Rührung sorgt dafür, dass ein Mensch sich emotional an den Auslöser des Gefühls bindet
Emotionen haben eine wichtige Funktion: Sie geben Menschen Handlungshinweise. Angst beispielsweise führt tendenziell dazu, dass ein Mensch sich vorsichtiger verhält. Rührung hingegen löst nicht unmittelbar eine Handlung aus. Aber sie sorgt dafür, dass ein Mensch sich emotional an den Auslöser des Gefühls bindet. Damit gehört Rührung zu den Emotionen der Bindung und erfüllt als solche eine wichtige Rolle. Viele Fragen zum Phänomen der Rührung sind bis dato unerforscht. Zum Beispiel, in welcher Mischung die unterschiedlichen Emotionen aufeinandertreffen müssen oder welche Menschen eher Rührung
verspüren. Eine Studie gibt erste Hinweise auf einen Persönlichkeitsfaktor, der in Zusammenhang mit Rührung stehen könnte: die Empathie. Für eine Studie, die im Jahr 2016 im Fachjournal Frontiers of Psychologyerschien, wurde Versuchspersonen traurige Musik vorgespielt und zugleich die individuelle Fähigkeit zur Empathie erhoben. Dabei stellten die Forschenden einen Zusammenhang zwischen höheren Werten in Empathie und Gerührtsein durch traurige Musik fest. Damit könnte die Studie erste Hinweise darauf geben, dass empathischere Menschen sich eher durch traurige Musik bewegt fühlen. So schwer das Phänomen der Rührung zu fassen ist, es steht nicht allein da: Die Schwestern und Brüder der Rührung sind etwa die Spannung und das Gefühl des Erhabenen. Im Zustand der Spannung oszilliert man zwischen den Gefühlen Bangen und Hoffen. Das Gefühl des Erhabenen kombiniere Bewunderung und Gefahr und
erkläre beispielsweise, warum Menschen sich in gefährliche Situationen begeben, um einen Vulkanausbruch aus nächster Nähe zu erleben, sagt Wassiliwizky.
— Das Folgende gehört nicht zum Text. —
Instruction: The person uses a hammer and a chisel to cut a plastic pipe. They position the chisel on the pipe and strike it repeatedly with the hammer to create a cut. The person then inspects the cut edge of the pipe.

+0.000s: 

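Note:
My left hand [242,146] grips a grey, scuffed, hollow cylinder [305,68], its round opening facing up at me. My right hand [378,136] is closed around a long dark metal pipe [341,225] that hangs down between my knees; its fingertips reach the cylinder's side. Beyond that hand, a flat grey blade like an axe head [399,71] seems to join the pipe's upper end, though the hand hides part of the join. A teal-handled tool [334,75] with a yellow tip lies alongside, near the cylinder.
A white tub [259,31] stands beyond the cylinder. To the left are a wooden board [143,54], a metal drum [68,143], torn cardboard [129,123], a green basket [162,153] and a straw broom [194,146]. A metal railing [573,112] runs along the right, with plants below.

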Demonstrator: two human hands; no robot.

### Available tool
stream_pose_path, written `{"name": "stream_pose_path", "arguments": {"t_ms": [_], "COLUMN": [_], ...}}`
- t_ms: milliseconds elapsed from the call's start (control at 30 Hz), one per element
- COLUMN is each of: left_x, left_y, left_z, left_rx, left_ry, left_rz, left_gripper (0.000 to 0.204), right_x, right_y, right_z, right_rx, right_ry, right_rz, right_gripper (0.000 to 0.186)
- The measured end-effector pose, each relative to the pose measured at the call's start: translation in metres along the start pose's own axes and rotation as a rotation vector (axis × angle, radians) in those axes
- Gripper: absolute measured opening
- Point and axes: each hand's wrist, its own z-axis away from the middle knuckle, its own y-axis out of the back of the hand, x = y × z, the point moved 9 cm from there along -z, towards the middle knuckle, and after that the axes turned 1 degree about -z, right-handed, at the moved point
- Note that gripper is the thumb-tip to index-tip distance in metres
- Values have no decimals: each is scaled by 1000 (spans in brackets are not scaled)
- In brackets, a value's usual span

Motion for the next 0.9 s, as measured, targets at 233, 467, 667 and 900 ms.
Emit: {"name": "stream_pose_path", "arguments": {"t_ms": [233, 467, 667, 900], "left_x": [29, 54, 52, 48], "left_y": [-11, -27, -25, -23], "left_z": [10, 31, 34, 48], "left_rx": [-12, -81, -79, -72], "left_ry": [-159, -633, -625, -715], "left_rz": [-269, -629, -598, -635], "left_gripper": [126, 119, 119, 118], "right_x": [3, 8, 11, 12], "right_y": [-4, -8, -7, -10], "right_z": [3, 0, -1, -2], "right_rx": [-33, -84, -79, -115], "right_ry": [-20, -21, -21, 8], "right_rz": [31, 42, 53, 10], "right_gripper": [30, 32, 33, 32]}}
Ähnlich widersprüchlich wie die Rührung sind die Spannung und das Gefühl des Erhabenen
Das Gefühl der Rührung erklärt, warum Menschen traurige Musik oder Kinofilme mögen. Menschen scheinen Lust an diesen ambivalenten Gefühlen zu verspüren: weil sie sie an die Existenz von etwas Größerem erinnern. Und vielleicht auch, weil sie in diesen Momenten die Fülle und Ambivalenz spüren, die das Leben ausmacht.